Work instruction: Return the full listing unchanged, excluding any images it contains.

Content starts

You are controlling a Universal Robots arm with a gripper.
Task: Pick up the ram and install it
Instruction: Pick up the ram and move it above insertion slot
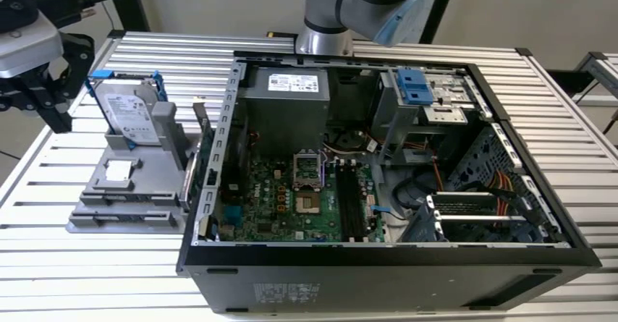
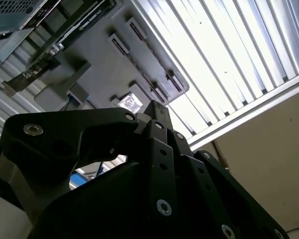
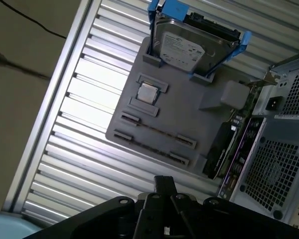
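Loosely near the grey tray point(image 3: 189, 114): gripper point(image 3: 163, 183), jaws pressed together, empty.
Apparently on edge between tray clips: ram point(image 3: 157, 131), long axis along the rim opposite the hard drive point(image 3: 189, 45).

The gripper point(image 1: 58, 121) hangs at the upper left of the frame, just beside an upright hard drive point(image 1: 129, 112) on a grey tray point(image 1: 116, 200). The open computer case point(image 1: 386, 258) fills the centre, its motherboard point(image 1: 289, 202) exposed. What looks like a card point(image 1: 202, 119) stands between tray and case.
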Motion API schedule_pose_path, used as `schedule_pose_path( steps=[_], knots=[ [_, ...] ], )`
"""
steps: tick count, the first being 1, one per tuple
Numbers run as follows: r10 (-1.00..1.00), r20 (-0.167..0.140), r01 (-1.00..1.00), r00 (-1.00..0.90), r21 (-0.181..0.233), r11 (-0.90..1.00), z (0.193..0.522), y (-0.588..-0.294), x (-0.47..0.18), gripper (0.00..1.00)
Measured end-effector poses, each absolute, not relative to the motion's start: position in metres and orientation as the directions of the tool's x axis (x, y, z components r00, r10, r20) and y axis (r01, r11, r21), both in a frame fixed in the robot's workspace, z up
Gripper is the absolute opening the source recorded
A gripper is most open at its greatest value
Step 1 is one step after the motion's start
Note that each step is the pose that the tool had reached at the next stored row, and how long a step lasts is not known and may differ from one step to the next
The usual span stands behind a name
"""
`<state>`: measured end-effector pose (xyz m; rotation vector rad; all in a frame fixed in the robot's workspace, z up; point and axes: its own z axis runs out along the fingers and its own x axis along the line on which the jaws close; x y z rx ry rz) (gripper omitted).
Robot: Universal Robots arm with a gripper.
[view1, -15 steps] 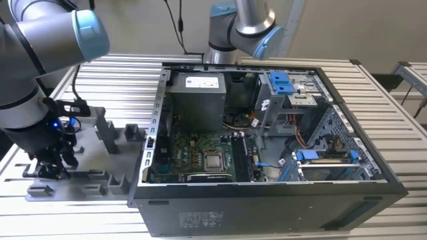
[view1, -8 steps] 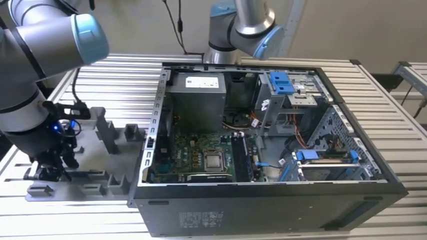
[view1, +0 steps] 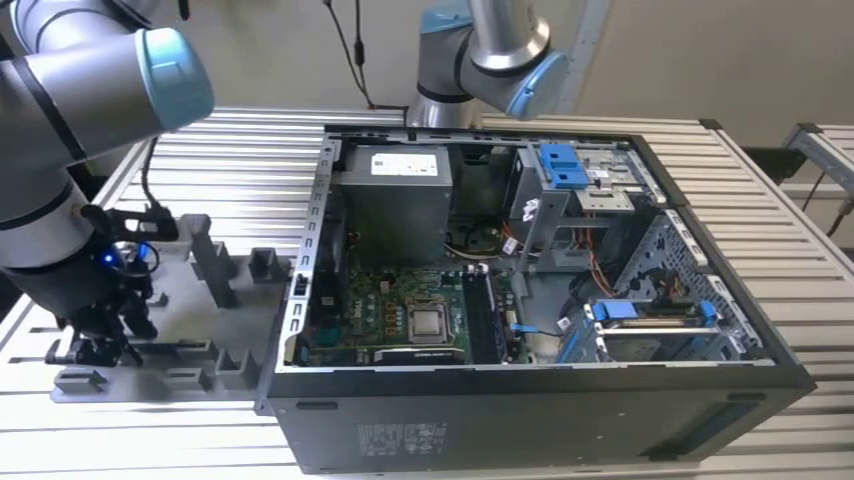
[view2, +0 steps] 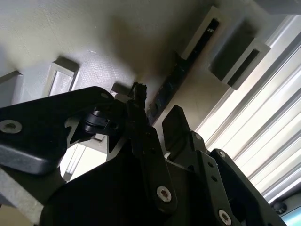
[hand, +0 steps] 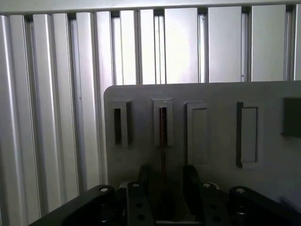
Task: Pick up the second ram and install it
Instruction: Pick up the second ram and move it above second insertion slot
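Note:
The second ram (hand: 163, 134) stands on edge in a slot of the grey plastic tray (hand: 221, 96), a thin dark strip in the first wrist view. In the second wrist view the ram (view2: 181, 70) runs as a long dark board along the tray (view2: 94, 37). My gripper (hand: 167, 181) is low over it, open, with one black finger on each side and a small gap to the board. In the exterior view the gripper (view1: 107, 345) hangs over the tray (view1: 200, 350) at the exterior view's left, beside the open computer case (view1: 534, 420).
The case lies open-side up with its motherboard (view1: 400, 310) and memory slots (view1: 487, 315) exposed. The tray carries upright blocks and posts (view1: 214, 260) near my wrist. Another arm (view1: 481, 50) stands behind the case. A ribbed metal table (view1: 240, 170) lies under it all.

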<state>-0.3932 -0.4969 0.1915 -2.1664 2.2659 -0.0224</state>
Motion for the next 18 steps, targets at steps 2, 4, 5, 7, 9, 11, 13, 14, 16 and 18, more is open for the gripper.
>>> schedule_pose_path(
  steps=[2, 4, 5, 7, 9, 11, 13, 14, 16, 18],
  knots=[
    [-0.999, 0.005, -0.999, -0.041, -0.017, 0.041, 0.1916, -0.4981, -0.3933, 0.42],
    [-0.999, 0.005, -0.999, -0.038, -0.020, 0.038, 0.1916, -0.4982, -0.3932, 0.42],
    [-0.999, 0.005, -0.999, -0.038, -0.020, 0.038, 0.1916, -0.4982, -0.3932, 0.42],
    [-0.999, 0.005, -0.999, -0.037, -0.020, 0.037, 0.1915, -0.4982, -0.3932, 0.42],
    [-0.999, 0.005, -0.999, -0.037, -0.020, 0.037, 0.1916, -0.4982, -0.3932, 0.42],
    [-0.999, 0.004, -0.999, -0.037, -0.020, 0.037, 0.1922, -0.4983, -0.3933, 0.42],
    [-0.999, 0.002, -0.999, -0.037, -0.020, 0.037, 0.1921, -0.4982, -0.3933, 0.42],
    [-0.999, 0.002, -0.999, -0.037, -0.020, 0.037, 0.1921, -0.4982, -0.3932, 0.42],
    [-0.999, 0.002, -0.999, -0.037, -0.020, 0.037, 0.1922, -0.4982, -0.3932, 0.42],
    [-0.999, 0.002, -0.999, -0.037, -0.020, 0.037, 0.1924, -0.4982, -0.3930, 0.42]
  ],
)
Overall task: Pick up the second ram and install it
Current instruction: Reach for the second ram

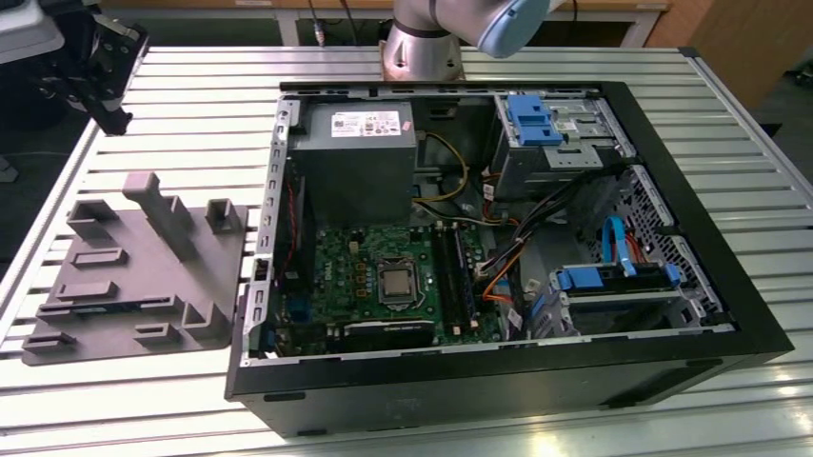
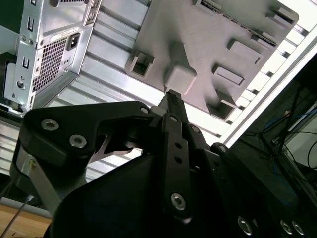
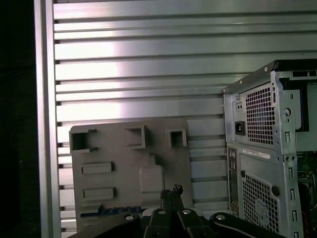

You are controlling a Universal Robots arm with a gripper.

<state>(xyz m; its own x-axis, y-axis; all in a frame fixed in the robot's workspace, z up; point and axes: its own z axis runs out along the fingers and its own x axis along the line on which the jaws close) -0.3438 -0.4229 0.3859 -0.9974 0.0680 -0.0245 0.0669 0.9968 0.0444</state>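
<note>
One gripper [image 2: 170, 99] hangs above one grey tray [image 2: 198, 29] on the worktop [image 3: 138, 59]. Its two fingers are pressed together with nothing between them. One second ram [image 3: 110, 213], thin and dark, lies near the tray's edge. One open computer case [image 1: 508, 386] stands beside the tray.

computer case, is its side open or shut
Open: the computer case has no side cover on top; the motherboard and cables lie exposed.
</note>
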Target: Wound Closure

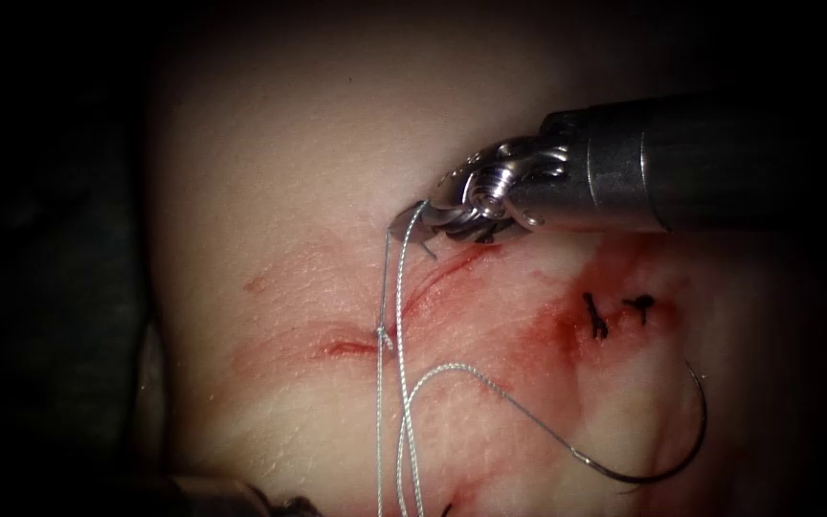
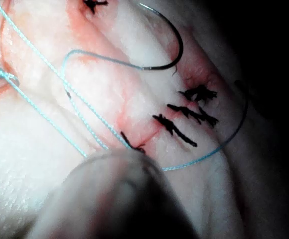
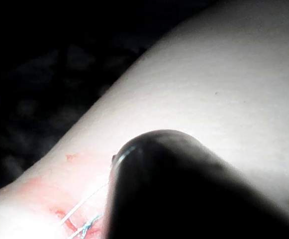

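Note:
My right tool (image 1: pixel 415 228) comes in from the right and stands over the cut (image 1: pixel 433 278), its jaws shut on the thread (image 1: pixel 400 287). From there two strands drop to a small knot (image 1: pixel 384 335) on the cut, and strands run on to the picture's lower edge. The curved needle (image 1: pixel 691 436) lies free on the tissue (image 1: pixel 270 172) to the right of the cut, held by neither tool and not in the tissue. Its thread arcs back toward the knot. The left wrist view shows the needle (image 2: pixel 176 35), the knot (image 2: pixel 2 74) and my left tool's blurred shaft (image 2: pixel 119 199), the strands running in under it.
Dark stitches (image 1: pixel 595 318) close the cut's right part, with more of them (image 2: pixel 184 124) seen from the left wrist. Red fluid (image 1: pixel 528 335) stains the tissue around the cut. The right tool's dark shaft (image 3: pixel 184 189) lies over pale tissue (image 3: pixel 224 74).

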Motion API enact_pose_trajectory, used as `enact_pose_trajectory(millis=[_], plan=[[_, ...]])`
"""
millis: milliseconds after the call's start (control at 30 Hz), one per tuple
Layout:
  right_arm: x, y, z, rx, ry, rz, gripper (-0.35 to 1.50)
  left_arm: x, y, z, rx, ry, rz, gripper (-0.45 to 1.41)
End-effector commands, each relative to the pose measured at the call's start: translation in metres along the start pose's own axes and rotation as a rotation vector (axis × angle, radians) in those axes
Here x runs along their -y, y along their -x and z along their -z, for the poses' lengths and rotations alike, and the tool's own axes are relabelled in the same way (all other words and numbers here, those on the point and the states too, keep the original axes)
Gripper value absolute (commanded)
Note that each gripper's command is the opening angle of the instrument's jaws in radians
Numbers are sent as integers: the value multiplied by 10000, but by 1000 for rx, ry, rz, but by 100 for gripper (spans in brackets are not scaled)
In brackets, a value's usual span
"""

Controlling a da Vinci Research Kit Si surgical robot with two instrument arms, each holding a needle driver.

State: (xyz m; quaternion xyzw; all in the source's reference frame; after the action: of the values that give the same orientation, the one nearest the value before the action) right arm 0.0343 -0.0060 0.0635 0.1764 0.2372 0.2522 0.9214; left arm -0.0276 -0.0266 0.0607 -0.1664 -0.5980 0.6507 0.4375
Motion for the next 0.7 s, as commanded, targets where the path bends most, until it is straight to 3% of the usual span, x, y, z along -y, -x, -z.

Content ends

Task answer:
You are controlling a Universal Robots arm with a gripper.
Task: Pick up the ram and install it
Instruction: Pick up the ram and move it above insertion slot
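Loosely near the grey tray point(image 3: 189, 114): gripper point(image 3: 163, 183), jaws pressed together, empty.
Apparently on edge between tray clips: ram point(image 3: 157, 131), long axis along the rim opposite the hard drive point(image 3: 189, 45).

The gripper point(image 1: 58, 121) hangs at the upper left of the frame, just beside an upright hard drive point(image 1: 129, 112) on a grey tray point(image 1: 116, 200). The open computer case point(image 1: 386, 258) fills the centre, its motherboard point(image 1: 289, 202) exposed. What looks like a card point(image 1: 202, 119) stands between tray and case.
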Motion API schedule_pose_path, used as `schedule_pose_path( steps=[_], knots=[ [_, ...] ], )`
"""
steps: tick count, the first being 1, one per tuple
Numbers run as follows: r10 (-1.00..1.00), r20 (-0.167..0.140), r01 (-1.00..1.00), r00 (-1.00..0.90), r21 (-0.181..0.233), r11 (-0.90..1.00), z (0.193..0.522), y (-0.588..-0.294), x (-0.47..0.18), gripper (0.00..1.00)
Measured end-effector poses, each absolute, not relative to the motion's start: position in metres and orientation as the directions of the tool's x axis (x, y, z components r00, r10, r20) and y axis (r01, r11, r21), both in a frame fixed in the robot's workspace, z up
Gripper is the absolute opening the source recorded
A gripper is most open at its greatest value
Step 1 is one step after the motion's start
Note that each step is the pose that the tool had reached at the next stored row, and how long a step lasts is not known and may differ from one step to the next
The usual span stands behind a name
"""
`<state>`: measured end-effector pose (xyz m; rotation vector rad; all in a frame fixed in the robot's workspace, z up; point and axes: its own z axis runs out along the fingers and its own x axis along the line on which the jaws close; x y z rx ry rz) (gripper omitted).
Robot: Universal Robots arm with a gripper.
[view1, -15 steps] 
[view1, -8 steps] 
[view1, +0 steps] 
[view2, +0 steps] 
[hand, +0 steps] 
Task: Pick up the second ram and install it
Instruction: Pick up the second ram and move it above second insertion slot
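Note:
The second ram (hand: 163, 134) stands on edge in a slot of the grey plastic tray (hand: 221, 96), a thin dark strip in the first wrist view. In the second wrist view the ram (view2: 181, 70) runs as a long dark board along the tray (view2: 94, 37). My gripper (hand: 167, 181) is low over it, open, with one black finger on each side and a small gap to the board. In the exterior view the gripper (view1: 107, 345) hangs over the tray (view1: 200, 350) at the exterior view's left, beside the open computer case (view1: 534, 420).
The case lies open-side up with its motherboard (view1: 400, 310) and memory slots (view1: 487, 315) exposed. The tray carries upright blocks and posts (view1: 214, 260) near my wrist. Another arm (view1: 481, 50) stands behind the case. A ribbed metal table (view1: 240, 170) lies under it all.
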
<state>-0.3932 -0.4969 0.1915 -2.1664 2.2659 -0.0224</state>
Motion for the next 18 steps, targets at steps 2, 4, 5, 7, 9, 11, 13, 14, 16 and 18, more is open for the gripper.
>>> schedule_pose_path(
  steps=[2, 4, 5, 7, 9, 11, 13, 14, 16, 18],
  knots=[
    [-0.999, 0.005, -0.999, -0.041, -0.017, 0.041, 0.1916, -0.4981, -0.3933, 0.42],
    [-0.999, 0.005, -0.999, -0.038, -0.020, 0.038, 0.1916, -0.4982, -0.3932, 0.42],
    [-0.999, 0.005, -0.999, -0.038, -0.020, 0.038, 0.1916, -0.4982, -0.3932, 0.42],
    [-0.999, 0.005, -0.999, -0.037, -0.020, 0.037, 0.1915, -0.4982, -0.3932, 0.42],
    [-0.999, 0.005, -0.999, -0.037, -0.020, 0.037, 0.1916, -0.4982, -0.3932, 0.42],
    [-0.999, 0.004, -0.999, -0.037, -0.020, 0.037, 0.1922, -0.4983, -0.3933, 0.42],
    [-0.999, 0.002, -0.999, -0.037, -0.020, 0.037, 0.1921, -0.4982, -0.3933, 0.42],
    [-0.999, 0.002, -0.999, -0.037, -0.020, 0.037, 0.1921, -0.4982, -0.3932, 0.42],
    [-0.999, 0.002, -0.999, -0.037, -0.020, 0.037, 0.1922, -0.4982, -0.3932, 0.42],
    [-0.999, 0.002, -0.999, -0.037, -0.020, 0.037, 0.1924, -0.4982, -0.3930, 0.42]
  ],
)
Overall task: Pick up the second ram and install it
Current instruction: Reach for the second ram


You are controlling a Universal Robots arm with a gripper.

<state>(xyz m; its own x-axis, y-axis; all in a frame fixed in the robot's workspace, z up; point and axes: its own z axis runs out along the fingers and its own x axis along the line on which the jaws close) -0.3438 -0.4229 0.3859 -0.9974 0.0680 -0.0245 0.0669 0.9968 0.0444</state>
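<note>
One gripper [image 2: 170, 99] hangs above one grey tray [image 2: 198, 29] on the worktop [image 3: 138, 59]. Its two fingers are pressed together with nothing between them. One second ram [image 3: 110, 213], thin and dark, lies near the tray's edge. One open computer case [image 1: 508, 386] stands beside the tray.

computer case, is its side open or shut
Open: the computer case has no side cover on top; the motherboard and cables lie exposed.
</note>
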Target: Wound Closure


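Note:
My right tool (image 1: pixel 415 228) comes in from the right and stands over the cut (image 1: pixel 433 278), its jaws shut on the thread (image 1: pixel 400 287). From there two strands drop to a small knot (image 1: pixel 384 335) on the cut, and strands run on to the picture's lower edge. The curved needle (image 1: pixel 691 436) lies free on the tissue (image 1: pixel 270 172) to the right of the cut, held by neither tool and not in the tissue. Its thread arcs back toward the knot. The left wrist view shows the needle (image 2: pixel 176 35), the knot (image 2: pixel 2 74) and my left tool's blurred shaft (image 2: pixel 119 199), the strands running in under it.
Dark stitches (image 1: pixel 595 318) close the cut's right part, with more of them (image 2: pixel 184 124) seen from the left wrist. Red fluid (image 1: pixel 528 335) stains the tissue around the cut. The right tool's dark shaft (image 3: pixel 184 189) lies over pale tissue (image 3: pixel 224 74).
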
Motion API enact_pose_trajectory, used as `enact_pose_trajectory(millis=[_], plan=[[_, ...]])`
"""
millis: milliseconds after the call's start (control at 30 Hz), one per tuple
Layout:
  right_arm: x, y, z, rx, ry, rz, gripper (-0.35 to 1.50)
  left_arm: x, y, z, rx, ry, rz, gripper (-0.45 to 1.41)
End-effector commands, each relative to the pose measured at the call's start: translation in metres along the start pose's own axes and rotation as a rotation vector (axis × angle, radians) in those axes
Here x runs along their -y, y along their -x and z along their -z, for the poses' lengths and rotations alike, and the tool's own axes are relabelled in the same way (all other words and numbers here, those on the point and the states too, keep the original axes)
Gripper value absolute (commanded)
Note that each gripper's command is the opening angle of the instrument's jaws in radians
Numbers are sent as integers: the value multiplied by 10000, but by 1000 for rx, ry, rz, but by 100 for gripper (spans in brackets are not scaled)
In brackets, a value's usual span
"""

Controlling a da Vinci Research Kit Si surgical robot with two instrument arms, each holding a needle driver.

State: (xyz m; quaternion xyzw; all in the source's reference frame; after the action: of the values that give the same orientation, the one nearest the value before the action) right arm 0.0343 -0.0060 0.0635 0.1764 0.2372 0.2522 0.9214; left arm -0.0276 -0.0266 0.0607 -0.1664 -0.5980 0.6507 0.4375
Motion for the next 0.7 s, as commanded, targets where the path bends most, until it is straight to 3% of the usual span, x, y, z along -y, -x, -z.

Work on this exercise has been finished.